REPUBLIKA.CO.ID, TASIKMALAYA -- Puluhan hektare lahan pertanian di Kampung Sukaruji, Desa Sukaraja, Kecamatan Rajapolah, Kabupaten Tasikmalaya, Jawa Barat, mulai mengalami kekeringan. Bahkan, sebagian tanah sawah mulai retak-retak lantaran tak mendapatkan pasokan air.
Iyan (42 tahun), salah satu petani di Kampung Sukaruji, mengatakan, kondisi kekeringan itu sudah dialami sekitar satu bulan terakhir. Menurut dia, sawah yang tanahnya sudah mulai retak-retak dipastkan akan mengalami gagal panen. "Kalau sekarang ada hujan seminggu bisa diselamatkan. Ini sudah pecah tanahnya, susah untuk selamat," kata dia, Ahad (30/6).
Menurut Iyan, kekeringan yang terjadi saat ini lebih parah dibandingkan tahun sebelumnya. Pasalnya, saat ini tanah sawah sampai mengalami keretakan. Akibatnya, tanaman padi yang baru berumur dua bulan itu tak bisa dipanen.

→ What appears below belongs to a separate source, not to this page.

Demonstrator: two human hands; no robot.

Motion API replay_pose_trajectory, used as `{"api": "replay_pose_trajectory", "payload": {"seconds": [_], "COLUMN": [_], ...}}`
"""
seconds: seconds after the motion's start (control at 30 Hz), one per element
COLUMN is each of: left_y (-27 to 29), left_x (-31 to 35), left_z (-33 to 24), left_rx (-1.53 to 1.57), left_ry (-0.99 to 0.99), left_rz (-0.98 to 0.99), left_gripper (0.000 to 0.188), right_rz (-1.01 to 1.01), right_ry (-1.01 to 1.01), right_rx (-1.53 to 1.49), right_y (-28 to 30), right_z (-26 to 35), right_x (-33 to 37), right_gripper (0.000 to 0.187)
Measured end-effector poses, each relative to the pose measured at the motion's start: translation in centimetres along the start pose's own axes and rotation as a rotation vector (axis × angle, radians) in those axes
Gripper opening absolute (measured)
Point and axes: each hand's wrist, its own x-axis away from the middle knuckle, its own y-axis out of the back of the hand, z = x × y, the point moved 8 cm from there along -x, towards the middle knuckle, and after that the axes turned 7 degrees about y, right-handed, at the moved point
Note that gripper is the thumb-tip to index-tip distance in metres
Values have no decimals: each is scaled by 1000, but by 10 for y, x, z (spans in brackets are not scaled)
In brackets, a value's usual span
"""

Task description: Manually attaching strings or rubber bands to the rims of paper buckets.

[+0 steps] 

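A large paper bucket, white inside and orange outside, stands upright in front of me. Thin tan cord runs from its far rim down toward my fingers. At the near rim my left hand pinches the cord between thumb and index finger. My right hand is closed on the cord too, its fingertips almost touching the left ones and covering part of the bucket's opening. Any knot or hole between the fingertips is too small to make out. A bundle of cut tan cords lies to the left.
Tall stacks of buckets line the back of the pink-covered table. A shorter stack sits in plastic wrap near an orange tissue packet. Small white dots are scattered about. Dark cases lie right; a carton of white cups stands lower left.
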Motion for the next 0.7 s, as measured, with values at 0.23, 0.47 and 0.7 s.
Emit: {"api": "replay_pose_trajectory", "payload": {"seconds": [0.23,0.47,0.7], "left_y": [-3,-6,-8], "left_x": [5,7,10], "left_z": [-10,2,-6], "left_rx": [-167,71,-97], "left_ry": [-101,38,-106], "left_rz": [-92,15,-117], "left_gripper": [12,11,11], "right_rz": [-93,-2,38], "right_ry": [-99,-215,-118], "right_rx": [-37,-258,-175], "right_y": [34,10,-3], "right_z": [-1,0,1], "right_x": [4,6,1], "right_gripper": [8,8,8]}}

Iyan mengatakan, untuk satu petak lahan petani bisa merugi hingga Rp 2 juta. Kerugian itu untuk bibit, pupuk, hingga biaya perawatan. Untuk mengurangi kerugian, Iyan menjual sebagaian tanaman padi yang telah menghijau untuk pakan ternak. "Itu juga harganya gak seberapa, yang beli masih saudara dan seikhlasnya," kata dia.
Meski begitu, walaupun sebagian lahan sawah sudah mengering, kebutuhan air bersih di Desa Sukaraja masih tersedia. Ia berharap, kemarau kali ini tidak terlalu panjang sehingga tak menyulitkan warga.
Salah satu petani lainnya, Aang Yusuf Munawar (43) mengatakan, setidaknya 30 hektare lahan sawah di Desa Sukaraja telah mengalami kekeringan. Dari 30 hektare itu, sekitar 85 persen dipastikan gagal panen.
Aang mengatakan, rata-rata lahan sawah di Desa Sukaraja merupakan sawah tadah hujan. Karena itu, ketika hujan dan turun salam satu bulan, kekeringan sudah langsung mengancam.
Seperti juga Iyan, Aang dan petani lainnya memilih untak menjual tanaman padi yang belum matang itu untuk pakan ternak. "Untuk meminimalisasi kerugian, kami jadikan pakan ternak. Daripada tidak jadi apa-apa," kata dia.
Menurut Aang, salah satu cara untuk mengatasi kekeringan di Desa Sukaraja adalah dengan menyedot air. Namun, biaya operasional yang tinggi membuat para petani enggan mengambil langkah itu.
Aang mengakui, sebelum menanam padi, para petani sebenarnya sudah mengetahui prediksi dari Badan Meteorologi, Klimatologi, dan Geofusika (BMKG) terkait musim kemarau. Namun, para petani memilih tetap mencoba berusaha daripada lahannya tak digunakan untuk apa-apa. "Kalau nggak ditanem buat apaan. Gak bisa diapa-apain lagi. Ya kami usaha dulu," kata dia.
Kepala Desa Sukaraja Andi Lala M Afandi mengatakan, pihaknya memang telah menerima laporan kekeringan dari masyarakat. Setidaknya 20 hingga 30 persen dari 120 hektare lahan sawah yang ada di desa itu telah mengalami kekeringan.
Selain kekeringan, para petani juga mulai mengeluh banyaknya tikus yang mengganggu sawah. "Kami juga belum berkoordinasi dengan dinas terkait. Tapi mudah-mudahan akan segera dapat bantuan," kata dia.
Andi mengklaim, pihak desa sebenarnya telah mengantisipasi bencana kekeringan yang melanda wilayah itu. Salah satunya adalah dengan memperbaiki dan membangun saluran irigasi untuk mengairi lahan pertanian.
Namun, rata-rata lahan persawahan di Desa Sukaraja adalah tadah hujan. Karena itu, Andi berharap ada bantuan lain untuk pembuatan bendungan dari dinas terkait. "Kami berharap pembangunan irigasi untur sumber air berupa bendungan atau dam. Karena setiap tahun kekeringan selalu terjadi di Desa Sukaraja," kata dia.
Meski sebagian lahan persawahan telah mengering, kebutuhan air bersih untuk warga masih bisa terpenuhi. Andi mengatakan, hingga saat ini belum ada permintaan dari warga untuk suplai air bersih.